You can know your identity as a child of God, and call God “Father,” only because of the gift of God’s only Son:
But when the time had fully come, God sent forth his Son, born of woman, born under the law, to redeem those who were under the law, so that we might receive adoption as sons. And because you are sons, God has sent the Spirit of his Son into our hearts, crying, “Abba! Father!” So through God you are no longer a slave but a son, and if a son then an heir. — Gal 4:4-7, RSV
Identity matters. Every Christian must discern his or her vocation, and that is impossible without a healthy knowledge of one's self. Regarding the Christian quest for self-knowledge, I have often found writers on spirituality reporting that St. Francis of Assisi would repeat the prayer, “Who are you, O Lord, and who am I?” These writers rarely give the complete prayer, or the full story. Both are instructive.

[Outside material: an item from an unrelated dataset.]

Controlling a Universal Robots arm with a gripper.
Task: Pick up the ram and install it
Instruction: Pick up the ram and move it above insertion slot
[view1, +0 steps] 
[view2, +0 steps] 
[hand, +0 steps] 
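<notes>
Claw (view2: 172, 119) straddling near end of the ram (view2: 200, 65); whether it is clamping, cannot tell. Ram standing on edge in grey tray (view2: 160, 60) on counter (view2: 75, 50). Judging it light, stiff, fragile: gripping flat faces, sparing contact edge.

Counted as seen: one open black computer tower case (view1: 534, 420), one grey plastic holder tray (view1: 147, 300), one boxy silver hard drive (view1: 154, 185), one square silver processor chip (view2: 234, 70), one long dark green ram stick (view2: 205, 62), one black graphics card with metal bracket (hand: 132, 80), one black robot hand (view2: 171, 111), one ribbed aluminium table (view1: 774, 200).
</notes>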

According to The Little Flowers of St. Francis, Brother Leo came upon St. Francis praying alone at night:
[Brother Leo] beheld him kneeling in prayer with his face and hands lifted up towards heaven, and crying, in fervor of spirit: “Who art thou, my dearest Lord? and who am I, a most vile worm and thy most unprofitable servant?” and these words he repeated over and over again, adding nothing more.
Francis explained to Leo,
Know, dearest brother, that when I said those words which thou didst hear, two great lights were before my soul, the one the knowledge of myself, the other the knowledge of the Creator. When I said: ‘Who art thou, my dearest Lord?’ I was in a light of contemplation, in which I beheld the abyss of the infinite goodness and wisdom and power of God; and when I said: ‘Who am I?’ I was in light of contemplation wherein I saw the lamentable abyss of my own vileness and misery…

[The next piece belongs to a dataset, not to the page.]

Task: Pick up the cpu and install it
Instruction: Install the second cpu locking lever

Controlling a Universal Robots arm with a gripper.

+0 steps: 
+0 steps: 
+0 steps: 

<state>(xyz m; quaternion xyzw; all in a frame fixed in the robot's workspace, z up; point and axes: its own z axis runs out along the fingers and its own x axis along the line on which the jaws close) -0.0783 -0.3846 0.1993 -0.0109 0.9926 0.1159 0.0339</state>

Francis then related how the Lord had asked him for three gifts. He wondered what he could give the Lord, since he had no money or possessions. Then he understood. Precisely because he owned nothing, the only three gifts he could offer the Lord were poverty, chastity, and obedience.
Faithful Reader, if that is a “poverty mentality,” we could sure use more of it in the Church.
Global Supernatural Discipleship online consists of two, 5-month courses. Tuition is $999 per course.
Patrick Reis, Supernatural Saints. A School of Ministry from the Saints. Brighton: Encounter Ministries, 2022,18.
For those who are wondering about the original Latin, it runs: Certe facti sunt templum Dei; non tantum templum Dei singuli, sed et omnes templum Dei simul.







Agreed. In the NAR, "identity" = believing in yourself to accomplish your will as opposed to believing in God's power to accomplish His will. It is very much a religion of SELF and self-glory rather than all things for God's glory. They shamelessly twist the account of Jesus' baptism to insinuate that Jesus did not know His true identity until God announced, "this is my Son" and then they use that strawman argument to further claim that He was unable to perform miracles until He knew His true identity. However, that just goes back to their teaching that Jesus was not divine but a kenotic Jesus who worked miracles as a mere man in right relationship with God. Thus, they deny the doctrine of the Trinity just as assuredly as the Jehovah's Witness/Watchtower cult does. It's a tangled web they weave when at first they intended to deceive, but this rejection of Christ's true identity has the antichrist spirit written all over it.